Imogen’s POV
Truth or dare had never been one of my favorite games, it generally had some fucked up results. I’d only ever played it twice. The first time, I had to admit I didn’t really like my boyfriend and he moved away and never contacted us again without saying goodbye. The second time, I got dared to try ice. That was the worst experience of my whole life. Never ever again.
This time wasn’t any better. We spent all day trying to get rid of our hangovers so I guess we were bored. I admitted that I did still have feelings for Shaun. As stupid as it sounds, I just can’t lie. Ever. It just doesn’t work. I always end up crumbling and telling the truth. I looked up at Jumpnow and saw the hurt in his eyes and I just couldn’t take it. I looked at Shaun and he didn’t look happy. He was holding Ashley’s hand and kind of giving me a disappointed look. Ok, so I still had feelings for him but what did it even matter? What did it even change between us? I loved Jumpnow but I couldn’t help liking Shaun. Why does every piece of happiness smash into a million pieces?
I probably overreacted but instead of just sticking it out, I took the stupid way out. Today had been perfect but now, it was pouring and windy. I didn’t even have my shoes, just socks. At least, I was wearing half decent clothes - skinny jeans and a random shirt which probably belonged to Jumpnow. Ok, so I was half asleep getting dressed today, so what? So anyway, I just got up and ran. Ran and ran and ran. Down the stairs, out the door and down the road. The rain was drenching me, soaking my socks and stuffing my hair up. There was someone running behind me, I could hear the thump of their feet, along the concrete. It was like a heartbeat. Thump thump thump thump thump. One step closer, one step further away.

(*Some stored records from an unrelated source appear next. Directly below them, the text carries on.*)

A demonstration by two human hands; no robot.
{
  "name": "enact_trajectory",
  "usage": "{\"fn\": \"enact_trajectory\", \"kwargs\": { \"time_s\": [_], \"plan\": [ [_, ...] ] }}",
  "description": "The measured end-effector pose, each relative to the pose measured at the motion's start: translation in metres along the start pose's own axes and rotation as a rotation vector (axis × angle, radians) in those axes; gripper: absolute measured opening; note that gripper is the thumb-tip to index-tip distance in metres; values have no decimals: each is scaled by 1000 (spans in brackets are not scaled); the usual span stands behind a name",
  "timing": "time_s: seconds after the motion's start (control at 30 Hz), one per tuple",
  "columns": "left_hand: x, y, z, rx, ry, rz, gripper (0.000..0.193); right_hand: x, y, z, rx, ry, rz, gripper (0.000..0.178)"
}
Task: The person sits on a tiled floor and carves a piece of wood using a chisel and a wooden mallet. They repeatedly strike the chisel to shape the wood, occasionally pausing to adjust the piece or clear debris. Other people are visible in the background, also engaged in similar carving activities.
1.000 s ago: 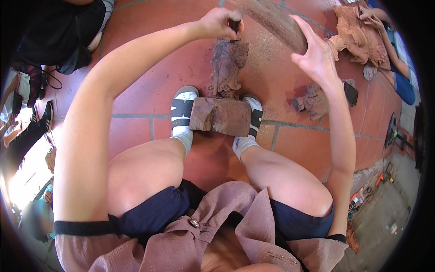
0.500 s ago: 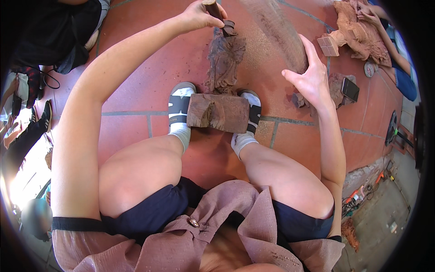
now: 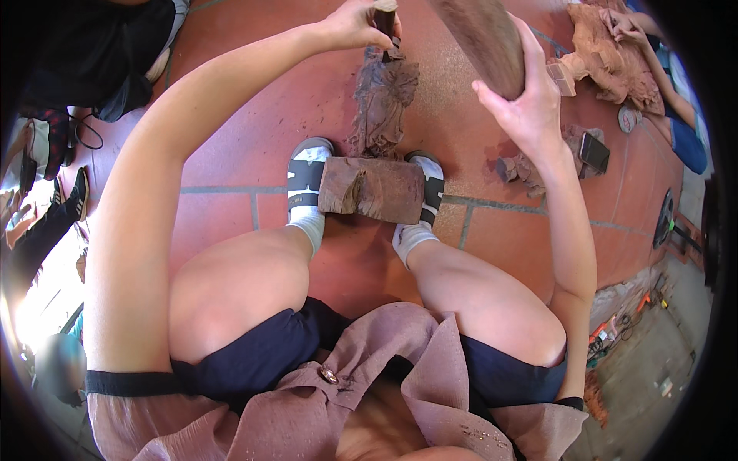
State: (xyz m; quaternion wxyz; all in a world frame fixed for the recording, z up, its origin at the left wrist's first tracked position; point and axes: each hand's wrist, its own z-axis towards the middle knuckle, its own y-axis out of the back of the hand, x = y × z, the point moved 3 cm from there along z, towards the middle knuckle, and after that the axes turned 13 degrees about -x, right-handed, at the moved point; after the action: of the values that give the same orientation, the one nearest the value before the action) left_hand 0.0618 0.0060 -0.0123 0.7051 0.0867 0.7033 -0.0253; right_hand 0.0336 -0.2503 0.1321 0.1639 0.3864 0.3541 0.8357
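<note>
My left hand [image 3: 355, 29] is closed around the dark handle of a chisel [image 3: 387, 27], whose pale butt end points up. The chisel stands over the far end of a brown carved wood piece [image 3: 384, 104]; my fingers partly hide where its tip meets the wood. Wrapped around a thick wooden mallet [image 3: 486, 50] is my right hand [image 3: 530, 115], and the mallet is raised to the right of the chisel. Its far end runs out of view at the top. A rough wooden block [image 3: 372, 190] lies between my feet, at the near end of the carving.
Right of the carving, another brown wood piece [image 3: 530, 170] lies on the tiles with a dark phone [image 3: 593, 153] on it. At the far right, another person's hands [image 3: 621, 24] rest by a reddish carving [image 3: 603, 58]. A round tin [image 3: 629, 118] sits close by.
The mallet has shifted right and away with my right hand and looks less blurred. My left hand and the chisel have moved slightly right, and the handle is more upright.
</note>
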Motion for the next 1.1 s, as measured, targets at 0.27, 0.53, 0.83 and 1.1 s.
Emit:
{"fn": "enact_trajectory", "kwargs": {
  "time_s": [0.27, 0.53, 0.83, 1.1],
  "plan": [
    [9, -4, 3, -10, 36, -28, 23, 3, 3, 25, 71, 118, -121, 82],
    [-13, -9, -16, 13, -192, 582, 25, -15, -9, 2, 268, -34, -212, 86],
    [0, 38, -21, -318, 185, -124, 23, -28, -5, -32, 184, -438, 92, 84],
    [16, 13, -16, -114, 71, -110, 27, -8, 0, -30, 212, -444, 138, 83]
  ]
}}
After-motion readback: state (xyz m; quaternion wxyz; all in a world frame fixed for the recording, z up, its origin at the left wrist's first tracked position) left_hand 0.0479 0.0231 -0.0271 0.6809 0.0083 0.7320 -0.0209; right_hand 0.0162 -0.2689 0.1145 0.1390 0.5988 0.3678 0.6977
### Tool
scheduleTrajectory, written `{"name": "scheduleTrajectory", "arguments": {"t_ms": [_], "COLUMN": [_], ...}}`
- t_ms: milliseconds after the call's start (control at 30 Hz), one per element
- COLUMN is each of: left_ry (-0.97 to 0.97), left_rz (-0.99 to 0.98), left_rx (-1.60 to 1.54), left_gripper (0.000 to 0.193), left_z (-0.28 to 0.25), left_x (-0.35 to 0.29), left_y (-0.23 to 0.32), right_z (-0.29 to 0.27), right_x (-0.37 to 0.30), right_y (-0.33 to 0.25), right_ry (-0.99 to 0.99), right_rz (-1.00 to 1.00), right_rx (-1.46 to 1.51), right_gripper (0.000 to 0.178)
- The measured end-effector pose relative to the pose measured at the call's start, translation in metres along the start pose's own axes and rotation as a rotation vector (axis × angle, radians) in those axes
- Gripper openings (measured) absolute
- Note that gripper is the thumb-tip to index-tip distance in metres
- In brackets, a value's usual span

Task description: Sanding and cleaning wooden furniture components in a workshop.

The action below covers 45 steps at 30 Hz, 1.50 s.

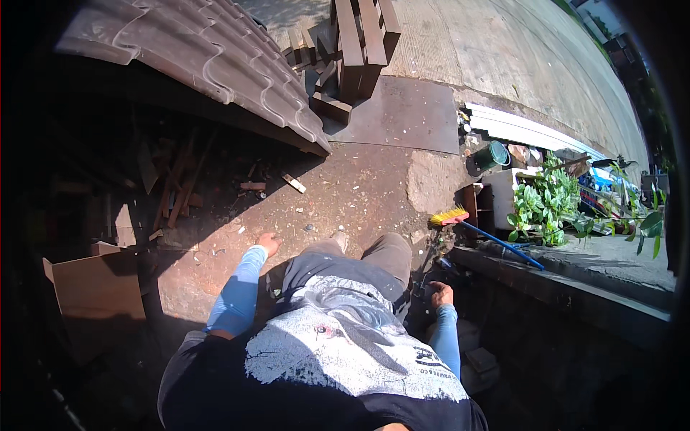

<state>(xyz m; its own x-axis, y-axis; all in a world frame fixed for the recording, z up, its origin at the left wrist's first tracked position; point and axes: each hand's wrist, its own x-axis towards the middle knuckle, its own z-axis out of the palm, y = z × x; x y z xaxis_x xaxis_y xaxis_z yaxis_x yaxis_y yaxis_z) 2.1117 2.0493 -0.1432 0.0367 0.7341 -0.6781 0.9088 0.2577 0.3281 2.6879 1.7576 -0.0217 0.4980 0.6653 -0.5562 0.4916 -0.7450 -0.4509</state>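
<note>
Right hand [440, 293] down by the hip, in shade, fingers loosely curled; cannot tell whether closed on anything small. Just beside a low dark wall [568, 291], above grey blocks [480, 359] on the ground. Left hand [267, 243] out to the other side in sunlight, fingers slack and slightly apart, holding nothing, over bare reddish ground [345, 187] strewn with chips. Cardboard box [97, 287] further left, in shadow, well apart from that hand.

Broom [449, 217] a little ahead of the right hand, not touched: yellow bristles on the ground, blue handle slanting away along the wall top. Nearest thing to either hand.

Seems a step of walking or standing between jobs, both arms hanging, one foot forward. Taking up the broom would call for a short reach forward and right, with a grasp on the blue handle rather than the bristle head, and care for the wall edge.

Beyond: leafy plant [546, 201], green can [492, 154], white boards [525, 129]. Left of those, wood scraps [180, 190] under a ridged roof sheet [215, 65]. Farthest, stacked planks [363, 39] on pale concrete
</note>
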Motion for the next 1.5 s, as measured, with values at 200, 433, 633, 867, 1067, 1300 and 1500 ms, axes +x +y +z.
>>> {"name": "scheduleTrajectory", "arguments": {"t_ms": [200, 433, 633, 867, 1067, 1300, 1500], "left_ry": [-0.046, 0.554, 0.382, 0.515, 0.162, 0.646, 0.739], "left_rz": [0.359, -0.297, -0.377, -0.532, -0.804, -0.95, -0.934], "left_rx": [-0.566, -0.836, -1.238, -0.964, -0.862, -0.904, -0.972], "left_gripper": [0.042, 0.035, 0.018, 0.039, 0.089, 0.118, 0.109], "left_z": [-0.136, -0.016, 0.035, 0.063, -0.039, -0.005, 0.037], "left_x": [0.062, 0.24, 0.285, 0.469, 0.623, 0.784, 0.835], "left_y": [0.328, 0.33, 0.368, 0.394, 0.49, 0.474, 0.449], "right_z": [-0.061, -0.234, -0.328, -0.138, 0.114, 0.352, 0.41], "right_x": [0.162, 0.546, 0.774, 0.818, 0.891, 1.039, 1.091], "right_y": [0.086, -0.108, -0.439, -0.755, -0.856, -0.84, -0.777], "right_ry": [-0.217, -0.207, 0.153, 0.057, -0.171, -0.304, -0.428], "right_rz": [0.207, 0.191, -0.493, -1.35, -1.741, -1.958, -1.968], "right_rx": [-0.231, -0.486, -0.68, -0.994, -1.458, -1.858, -1.954], "right_gripper": [0.024, 0.052, 0.029, 0.037, 0.031, 0.06, 0.066]}}
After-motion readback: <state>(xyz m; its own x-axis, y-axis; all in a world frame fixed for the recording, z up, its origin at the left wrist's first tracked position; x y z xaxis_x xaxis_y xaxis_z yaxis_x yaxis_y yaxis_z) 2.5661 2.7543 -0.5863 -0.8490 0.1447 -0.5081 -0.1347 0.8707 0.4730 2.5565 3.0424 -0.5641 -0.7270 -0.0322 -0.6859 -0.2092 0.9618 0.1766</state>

I slipped my phone into my bra (at least, I had worn one today) and ran some more. I’d been to sydney a couple of times yet I was totally lost, I felt so alone. My phone kept vibrating but I ignored it, I know running from your problems wasn’t how to fix them but for now, it was all I could do. I had a few coins in my jeans from the other day, I left my wallet at the hotel. I kept running, sprinting even though my head was pounding and I was out of breath. But the footsteps follow me. I couldn’t face whoever was chasing me so I just kept pushing myself forward, tears slipping down my face and rain whipping against my cheeks. Being Sydney, at least it was lit, not full on dark despite it being 10:30pm. But I didn’t stop. Either did the footsteps so I just kept running.
Emily’s POV
It was really late and I was just finishing cleaning the tables in my parent’s cafe when a small pale girl ran past. She was crying and looked half suicidal so I couldn’t just leave her alone. The doors were locked so by the time I unlocked them, I had to jog just to catch her. When I caught up, she threw her arms around me. Surprisingly it felt nice, to actually be appreciated. She was crying, tears dripping down her cheeks and her phone was ringing non stop. Coming up behind us was someone else, it was a guy. He looked like one of those gay Short Stack guys, but he obviously was after this girl. He threw his arms around her, pulling her away from me and holding her tight. She should have been happy having a guy hug her so hard. I think even he was crying a little. A guy never did that to me. Never would. I was going to leave then but instead, the girl broke free of the guy and ran into the coffee shop. I shot the guy a quick smile before I followed her, shutting the door gently behind me.
The guy obviously wasnt going anywhere, he sat down outside and didn’t move. The small blonde haired girl was sitting in the corner, hugging her knees against her chest, hiding her face. Whenever I was upset, I made tea so seeing as we were in a cafe, I decided to make some. I added a fair bit of sugar, trying to cheer her up a little. I sat down next to her, handing her the china cup with hot tea in it ‘Hey, I’m Emily, are you ok?’ She gave a small smile. ‘I’m sorry, I’m Imogen and no, I’m not okay. I’m completely and utterly fucked’. Her voice was kind of scratchy and miserable so I put my arm around her and let her lean into me. A few minutes passed before she breathed in hard and started to talk to me. Outside, the boy was waiting and after asking Imogen’s permission, we let him in. And before either of us could get a word out, he started talking in a sad voice. ‘Ims, why did you run off? I love you. Nobody will change that’. He was almost in tears himself but she nodded slightly. ‘I’m sorry jumpnow’ she muttered, flushing red. He hugged her again, making me insanely jealous. This guy was hot. And I wanted him.